## [What this task involves]
Repeat the full listing exactly.
------------------------------------------------------------
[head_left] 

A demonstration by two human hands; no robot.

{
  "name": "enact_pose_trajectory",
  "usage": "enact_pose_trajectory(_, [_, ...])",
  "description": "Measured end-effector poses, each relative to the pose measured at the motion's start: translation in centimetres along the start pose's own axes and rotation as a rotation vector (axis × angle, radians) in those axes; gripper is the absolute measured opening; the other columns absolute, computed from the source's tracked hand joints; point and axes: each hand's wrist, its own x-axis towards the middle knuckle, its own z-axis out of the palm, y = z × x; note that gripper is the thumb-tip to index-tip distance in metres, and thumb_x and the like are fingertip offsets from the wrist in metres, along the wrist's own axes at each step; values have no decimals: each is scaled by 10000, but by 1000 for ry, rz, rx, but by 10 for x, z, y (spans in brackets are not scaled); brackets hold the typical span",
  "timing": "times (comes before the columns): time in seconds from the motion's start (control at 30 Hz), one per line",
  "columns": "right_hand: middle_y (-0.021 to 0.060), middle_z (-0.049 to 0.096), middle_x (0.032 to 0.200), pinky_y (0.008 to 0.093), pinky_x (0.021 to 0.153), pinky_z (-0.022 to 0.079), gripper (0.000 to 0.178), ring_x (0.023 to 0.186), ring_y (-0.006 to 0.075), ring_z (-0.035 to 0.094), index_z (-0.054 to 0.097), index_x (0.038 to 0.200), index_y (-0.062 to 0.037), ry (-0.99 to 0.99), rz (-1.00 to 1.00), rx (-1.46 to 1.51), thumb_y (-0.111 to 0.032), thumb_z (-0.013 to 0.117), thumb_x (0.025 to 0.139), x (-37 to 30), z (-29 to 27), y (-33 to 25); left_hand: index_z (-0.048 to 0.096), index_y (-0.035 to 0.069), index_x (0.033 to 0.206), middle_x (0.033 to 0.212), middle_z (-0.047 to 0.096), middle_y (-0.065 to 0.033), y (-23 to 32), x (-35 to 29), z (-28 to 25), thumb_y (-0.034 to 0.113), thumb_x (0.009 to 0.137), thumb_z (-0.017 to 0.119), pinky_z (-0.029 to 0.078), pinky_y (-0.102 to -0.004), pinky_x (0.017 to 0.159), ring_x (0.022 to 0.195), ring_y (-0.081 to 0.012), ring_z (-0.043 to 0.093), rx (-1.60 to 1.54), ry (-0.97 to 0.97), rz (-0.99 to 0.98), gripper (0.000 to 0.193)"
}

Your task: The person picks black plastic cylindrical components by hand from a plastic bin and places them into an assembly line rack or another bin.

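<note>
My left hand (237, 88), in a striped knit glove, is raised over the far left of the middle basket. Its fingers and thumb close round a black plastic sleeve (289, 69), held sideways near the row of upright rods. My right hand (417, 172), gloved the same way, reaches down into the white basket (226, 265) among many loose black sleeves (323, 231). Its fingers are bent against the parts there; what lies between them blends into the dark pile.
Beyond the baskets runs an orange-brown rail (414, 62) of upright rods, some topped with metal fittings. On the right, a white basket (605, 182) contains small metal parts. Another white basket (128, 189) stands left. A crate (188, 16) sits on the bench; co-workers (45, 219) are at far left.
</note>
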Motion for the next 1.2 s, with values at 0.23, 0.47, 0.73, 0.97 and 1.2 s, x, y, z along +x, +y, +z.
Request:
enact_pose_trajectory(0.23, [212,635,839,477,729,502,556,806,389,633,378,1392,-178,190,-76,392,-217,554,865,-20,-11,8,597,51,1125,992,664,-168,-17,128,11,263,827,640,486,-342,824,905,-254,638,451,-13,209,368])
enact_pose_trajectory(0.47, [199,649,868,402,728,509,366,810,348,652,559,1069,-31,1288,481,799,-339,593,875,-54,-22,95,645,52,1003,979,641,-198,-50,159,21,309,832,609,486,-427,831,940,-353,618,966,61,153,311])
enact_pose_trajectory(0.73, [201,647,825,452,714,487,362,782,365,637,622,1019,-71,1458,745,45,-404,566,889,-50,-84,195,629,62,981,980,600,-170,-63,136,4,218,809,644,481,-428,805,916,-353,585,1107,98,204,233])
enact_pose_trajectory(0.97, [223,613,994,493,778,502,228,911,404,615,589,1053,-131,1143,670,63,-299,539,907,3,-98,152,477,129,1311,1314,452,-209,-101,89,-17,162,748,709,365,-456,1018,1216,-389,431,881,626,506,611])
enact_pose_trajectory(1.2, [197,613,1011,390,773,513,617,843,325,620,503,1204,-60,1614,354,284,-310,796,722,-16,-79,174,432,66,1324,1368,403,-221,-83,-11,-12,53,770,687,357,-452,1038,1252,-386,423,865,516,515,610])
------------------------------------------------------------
## [Exercise result]
[head_left] 

A demonstration by two human hands; no robot.

{
  "name": "enact_pose_trajectory",
  "usage": "enact_pose_trajectory(_, [_, ...])",
  "description": "Measured end-effector poses, each relative to the pose measured at the motion's start: translation in centimetres along the start pose's own axes and rotation as a rotation vector (axis × angle, radians) in those axes; gripper is the absolute measured opening; the other columns absolute, computed from the source's tracked hand joints; point and axes: each hand's wrist, its own x-axis towards the middle knuckle, its own z-axis out of the palm, y = z × x; note that gripper is the thumb-tip to index-tip distance in metres, and thumb_x and the like are fingertip offsets from the wrist in metres, along the wrist's own axes at each step; values have no decimals: each is scaled by 10000, but by 1000 for ry, rz, rx, but by 10 for x, z, y (spans in brackets are not scaled); brackets hold the typical span",
  "timing": "times (comes before the columns): time in seconds from the motion's start (control at 30 Hz), one per line",
  "columns": "right_hand: middle_y (-0.021 to 0.060), middle_z (-0.049 to 0.096), middle_x (0.032 to 0.200), pinky_y (0.008 to 0.093), pinky_x (0.021 to 0.153), pinky_z (-0.022 to 0.079), gripper (0.000 to 0.178), ring_x (0.023 to 0.186), ring_y (-0.006 to 0.075), ring_z (-0.035 to 0.094), index_z (-0.054 to 0.097), index_x (0.038 to 0.200), index_y (-0.062 to 0.037), ry (-0.99 to 0.99), rz (-1.00 to 1.00), rx (-1.46 to 1.51), thumb_y (-0.111 to 0.032), thumb_z (-0.013 to 0.117), thumb_x (0.025 to 0.139), x (-37 to 30), z (-29 to 27), y (-33 to 25); left_hand: index_z (-0.048 to 0.096), index_y (-0.035 to 0.069), index_x (0.033 to 0.206), middle_x (0.033 to 0.212), middle_z (-0.047 to 0.096), middle_y (-0.065 to 0.033), y (-23 to 32), x (-35 to 29), z (-28 to 25), thumb_y (-0.034 to 0.113), thumb_x (0.009 to 0.137), thumb_z (-0.017 to 0.119), pinky_z (-0.029 to 0.078), pinky_y (-0.102 to -0.004), pinky_x (0.017 to 0.159), ring_x (0.022 to 0.195), ring_y (-0.081 to 0.012), ring_z (-0.043 to 0.093), rx (-1.60 to 1.54), ry (-0.97 to 0.97), rz (-0.99 to 0.98), gripper (0.000 to 0.193)"
}

Your task: The person picks black plastic cylindrical components by hand from a plastic bin and places them into an assembly line rack or another bin.

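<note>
My left hand (237, 88), in a striped knit glove, is raised over the far left of the middle basket. Its fingers and thumb close round a black plastic sleeve (289, 69), held sideways near the row of upright rods. My right hand (417, 172), gloved the same way, reaches down into the white basket (226, 265) among many loose black sleeves (323, 231). Its fingers are bent against the parts there; what lies between them blends into the dark pile.
Beyond the baskets runs an orange-brown rail (414, 62) of upright rods, some topped with metal fittings. On the right, a white basket (605, 182) contains small metal parts. Another white basket (128, 189) stands left. A crate (188, 16) sits on the bench; co-workers (45, 219) are at far left.
</note>
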Motion for the next 1.2 s, with values at 0.23, 0.47, 0.73, 0.97 and 1.2 s, x, y, z along +x, +y, +z.
Request:
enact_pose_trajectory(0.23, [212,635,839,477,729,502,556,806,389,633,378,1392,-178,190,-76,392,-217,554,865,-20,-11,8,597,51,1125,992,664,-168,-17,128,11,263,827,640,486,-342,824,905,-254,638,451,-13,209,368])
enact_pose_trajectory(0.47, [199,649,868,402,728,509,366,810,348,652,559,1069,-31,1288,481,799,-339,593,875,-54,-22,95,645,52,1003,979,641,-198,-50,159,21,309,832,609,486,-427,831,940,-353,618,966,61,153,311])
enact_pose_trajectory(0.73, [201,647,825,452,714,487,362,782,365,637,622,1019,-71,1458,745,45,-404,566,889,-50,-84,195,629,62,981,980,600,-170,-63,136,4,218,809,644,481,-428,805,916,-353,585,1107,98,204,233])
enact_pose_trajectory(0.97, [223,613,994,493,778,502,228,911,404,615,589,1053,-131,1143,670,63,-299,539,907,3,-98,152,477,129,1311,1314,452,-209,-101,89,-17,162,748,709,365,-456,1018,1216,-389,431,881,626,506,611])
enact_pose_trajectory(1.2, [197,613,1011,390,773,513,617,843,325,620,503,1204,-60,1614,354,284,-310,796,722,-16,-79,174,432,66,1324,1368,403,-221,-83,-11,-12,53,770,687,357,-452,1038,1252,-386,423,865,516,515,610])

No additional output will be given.